What the task asks:
From the records below, work out how many lines contain "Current". Reply with that number alone.

Task inputs:
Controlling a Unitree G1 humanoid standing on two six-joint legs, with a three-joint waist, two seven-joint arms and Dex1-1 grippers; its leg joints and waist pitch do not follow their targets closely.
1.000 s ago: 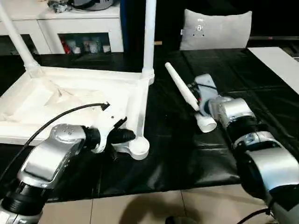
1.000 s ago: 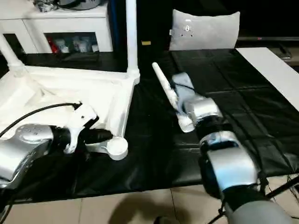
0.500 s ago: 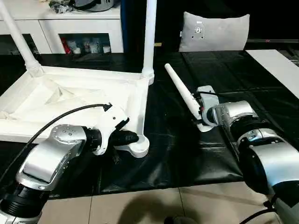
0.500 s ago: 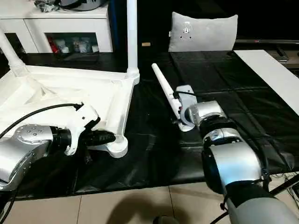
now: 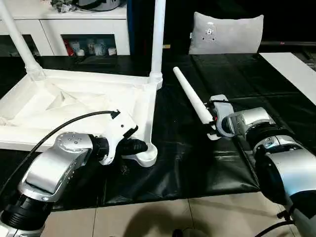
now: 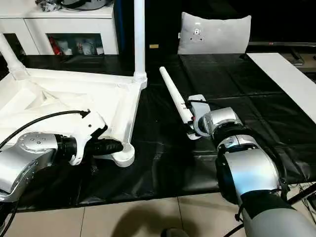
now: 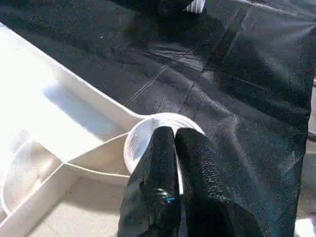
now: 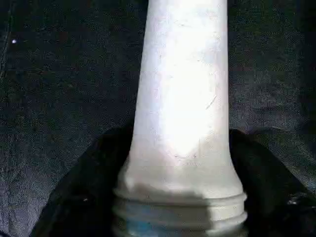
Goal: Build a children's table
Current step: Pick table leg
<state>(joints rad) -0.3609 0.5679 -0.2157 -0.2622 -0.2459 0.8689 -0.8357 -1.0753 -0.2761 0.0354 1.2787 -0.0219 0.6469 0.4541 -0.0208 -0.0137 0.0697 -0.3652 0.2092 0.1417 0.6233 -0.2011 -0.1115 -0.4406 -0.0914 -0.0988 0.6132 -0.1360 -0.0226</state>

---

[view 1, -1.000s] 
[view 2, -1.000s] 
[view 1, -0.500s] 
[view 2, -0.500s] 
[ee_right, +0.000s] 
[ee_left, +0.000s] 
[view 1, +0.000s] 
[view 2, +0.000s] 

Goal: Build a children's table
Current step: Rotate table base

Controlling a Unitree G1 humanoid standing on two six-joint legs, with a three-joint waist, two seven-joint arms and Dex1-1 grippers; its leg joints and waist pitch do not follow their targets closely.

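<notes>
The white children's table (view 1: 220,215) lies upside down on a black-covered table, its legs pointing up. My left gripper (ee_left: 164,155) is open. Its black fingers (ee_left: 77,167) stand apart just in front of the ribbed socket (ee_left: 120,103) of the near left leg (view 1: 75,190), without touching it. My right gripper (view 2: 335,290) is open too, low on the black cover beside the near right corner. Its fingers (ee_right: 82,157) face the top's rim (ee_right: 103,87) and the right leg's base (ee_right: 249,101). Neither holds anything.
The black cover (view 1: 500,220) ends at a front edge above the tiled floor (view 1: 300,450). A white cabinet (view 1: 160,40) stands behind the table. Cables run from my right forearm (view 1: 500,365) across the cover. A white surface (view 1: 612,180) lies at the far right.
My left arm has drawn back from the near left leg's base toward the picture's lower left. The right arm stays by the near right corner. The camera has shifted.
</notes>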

Expected answer:
2